Rose is not a blood relative on either side of our family but rather a lifelong friend of my mother, Hazel. She was my mother’s closest friend, her confidant and support through good times and bad. With no children of her own, it seemed natural that she should become Aunty Rose when Hazel’s children were born. Their relationship was so close that Hazel’s first daughter was named Margaret Rose in her honour.
Aunty Rose was raised in a very strict household with her friendships monitored closely and few being found to be acceptable. Fortunately for Rose, my mother Hazel was well regarded by her family even though she was four years older and their friendship grew throughout their lives. Rose talked little of her family, but much later in life, she described her family as “dysfunctional” and a cause of mental health problems that beset her.
It was not until after Aunty Rose’s death that I was contacted by one of her relatives in New Zealand, a very friendly and funny young woman called Belinda, a relative of Rose Isherwood, who was researching her family tree. Together we started to unravel Aunty Rose’s life story and that of her family. It took some time, and much frustration before the evidence confirmed that Francis and Rose were not her birth parents, though formal documentation leads us to believe this.
Rose had married Walter Sharpe in 1947. Rose’s maiden name on their marriage certificate was Rose Margaret Francis, but her birth date was incorrect, the first hint that something was not quite right. Working back in time, she was Rose Margaret Faulkner-Francis in the 1943 census. A solid hint that we needed to look for a birth certificate for a Faulkner in the year of Rose’s birth. It was then that we found her correct birth details. She had been born to Frances May Faulkner, a single woman who had died during childbirth. Whether she was boarding with the Francis family or had been befriended by Mrs Francis is not known, but Mrs Francis undertook the death notification and funeral arrangements and unofficially adopted her daughter raising her as her own.
The information makes little difference to me and my family. So today I am adding her to our family tree and have to say she is definitely not “out of place” to me.
DNA can be somewhat of a contentious and confusing issue but for someone like me it is incredibly helpful and slots in well with solid research when tracing a family tree. DNA has shown me that you can’t always believe oral history handed down through the family and you can’t always believe the formal documentation that more often than not you use for proof.
It was thanks to a DNA test that I “met” a very close match online. I thought I had thoroughly researched my family history over three generations but this relationship did not appear and given the match, it should have.
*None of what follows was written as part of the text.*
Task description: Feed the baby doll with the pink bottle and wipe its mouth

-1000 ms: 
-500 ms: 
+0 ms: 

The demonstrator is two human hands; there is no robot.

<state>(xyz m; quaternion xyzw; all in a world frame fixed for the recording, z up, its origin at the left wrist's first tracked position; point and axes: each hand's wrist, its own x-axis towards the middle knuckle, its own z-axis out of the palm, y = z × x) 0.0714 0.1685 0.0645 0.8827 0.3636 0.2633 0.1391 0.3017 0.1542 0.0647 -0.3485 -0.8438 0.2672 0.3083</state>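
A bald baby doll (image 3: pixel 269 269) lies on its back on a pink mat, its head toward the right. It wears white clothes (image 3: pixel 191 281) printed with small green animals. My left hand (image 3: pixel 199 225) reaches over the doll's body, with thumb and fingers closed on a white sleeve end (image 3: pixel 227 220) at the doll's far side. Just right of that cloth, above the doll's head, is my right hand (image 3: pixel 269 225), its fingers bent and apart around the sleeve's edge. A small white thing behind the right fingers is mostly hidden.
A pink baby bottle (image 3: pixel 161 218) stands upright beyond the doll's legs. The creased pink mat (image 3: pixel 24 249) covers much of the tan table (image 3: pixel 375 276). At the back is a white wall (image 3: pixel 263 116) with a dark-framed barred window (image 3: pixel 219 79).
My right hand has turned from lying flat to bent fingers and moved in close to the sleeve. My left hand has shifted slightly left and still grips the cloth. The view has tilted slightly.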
I have a huge amount of collated information, oral family history, birth certificates, court notes, newspaper articles that I have used to prove that William Shute, my grandmother’s husband, is my grandfather. My match was descended from the Doherty’s so we compared notes/trees and realised that my Shute connection was unlikely. A descendant of my supposed grandfather William Shute kindly agreed to have her DNA tested and there was no match.
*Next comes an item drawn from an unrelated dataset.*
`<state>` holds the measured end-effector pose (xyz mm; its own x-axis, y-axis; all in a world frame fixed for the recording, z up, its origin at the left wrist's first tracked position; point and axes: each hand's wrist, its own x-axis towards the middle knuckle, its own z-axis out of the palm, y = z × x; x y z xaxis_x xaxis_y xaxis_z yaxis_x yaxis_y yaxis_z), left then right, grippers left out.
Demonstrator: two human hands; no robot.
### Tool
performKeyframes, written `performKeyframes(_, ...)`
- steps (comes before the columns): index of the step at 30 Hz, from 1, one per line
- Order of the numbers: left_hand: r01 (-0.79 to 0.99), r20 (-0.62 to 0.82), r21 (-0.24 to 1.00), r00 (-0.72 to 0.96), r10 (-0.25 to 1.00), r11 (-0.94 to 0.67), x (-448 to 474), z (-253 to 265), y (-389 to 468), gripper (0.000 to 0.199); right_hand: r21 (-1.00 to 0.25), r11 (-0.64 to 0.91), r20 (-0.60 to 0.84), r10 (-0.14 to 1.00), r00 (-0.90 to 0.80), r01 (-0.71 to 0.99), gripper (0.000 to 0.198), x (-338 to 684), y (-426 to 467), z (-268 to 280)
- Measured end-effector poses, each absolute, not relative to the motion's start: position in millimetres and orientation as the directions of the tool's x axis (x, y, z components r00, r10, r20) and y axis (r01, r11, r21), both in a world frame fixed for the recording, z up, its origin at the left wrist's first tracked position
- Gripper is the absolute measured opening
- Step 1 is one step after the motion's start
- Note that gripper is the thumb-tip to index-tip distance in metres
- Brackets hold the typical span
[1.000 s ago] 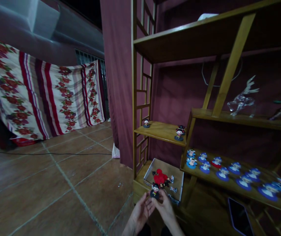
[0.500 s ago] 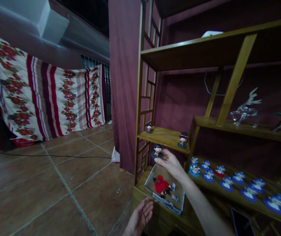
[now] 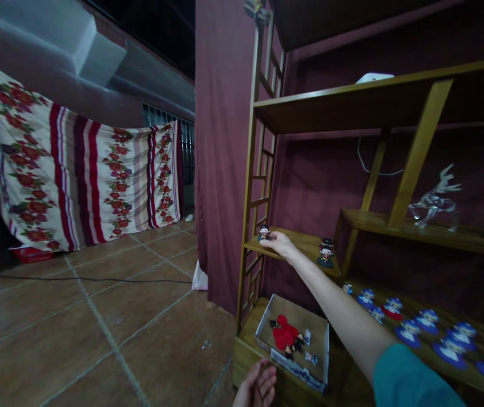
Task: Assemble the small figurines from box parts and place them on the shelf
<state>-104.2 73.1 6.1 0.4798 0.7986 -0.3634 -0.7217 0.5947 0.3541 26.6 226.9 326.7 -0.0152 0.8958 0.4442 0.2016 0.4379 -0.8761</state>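
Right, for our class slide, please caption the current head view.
Right hand holding a small black-haired figurine at a brown wooden shelf, left hand empty near a shallow, open cardboard box.

Held figurine (image 3: pixel 264 231) looks smooth, plastic. Shelf unit (image 3: pixel 420 154): varnished wood, soft gloss. Box (image 3: pixel 304 320): matt cardboard. Deer ornament (image 3: pixel 434 203): clear, glossy, glass or plastic unclear. Curtain (image 3: pixel 222 169): matt cloth. Floor tiles (image 3: pixel 157 339): smooth, faintly shiny. Sleeve (image 3: pixel 411 379): matt cloth.
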Motion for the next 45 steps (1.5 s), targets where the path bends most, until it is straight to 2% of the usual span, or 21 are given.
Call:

My grandmother separated from her husband very early in her marriage and to all intents and purposes Jack Doherty became her husband and my mother’s father. My mother was told that Jack was not her biological father when she had to provide a birth certificate on her marriage. Her birth had been registered under William Shutes name probably to ensure her legitimacy. My mother was very distressed to be told that Jack was not her biological father but she always regarded him as her father and the man that had raised and loved her.
For me, this makes DNA testing worthwhile and our family celebrated the confirmation that our Pop was definitely our biological grandfather as well as the Pop we loved. I can imagine this would not be the experience in other cases and why some are wary of having their DNA checked.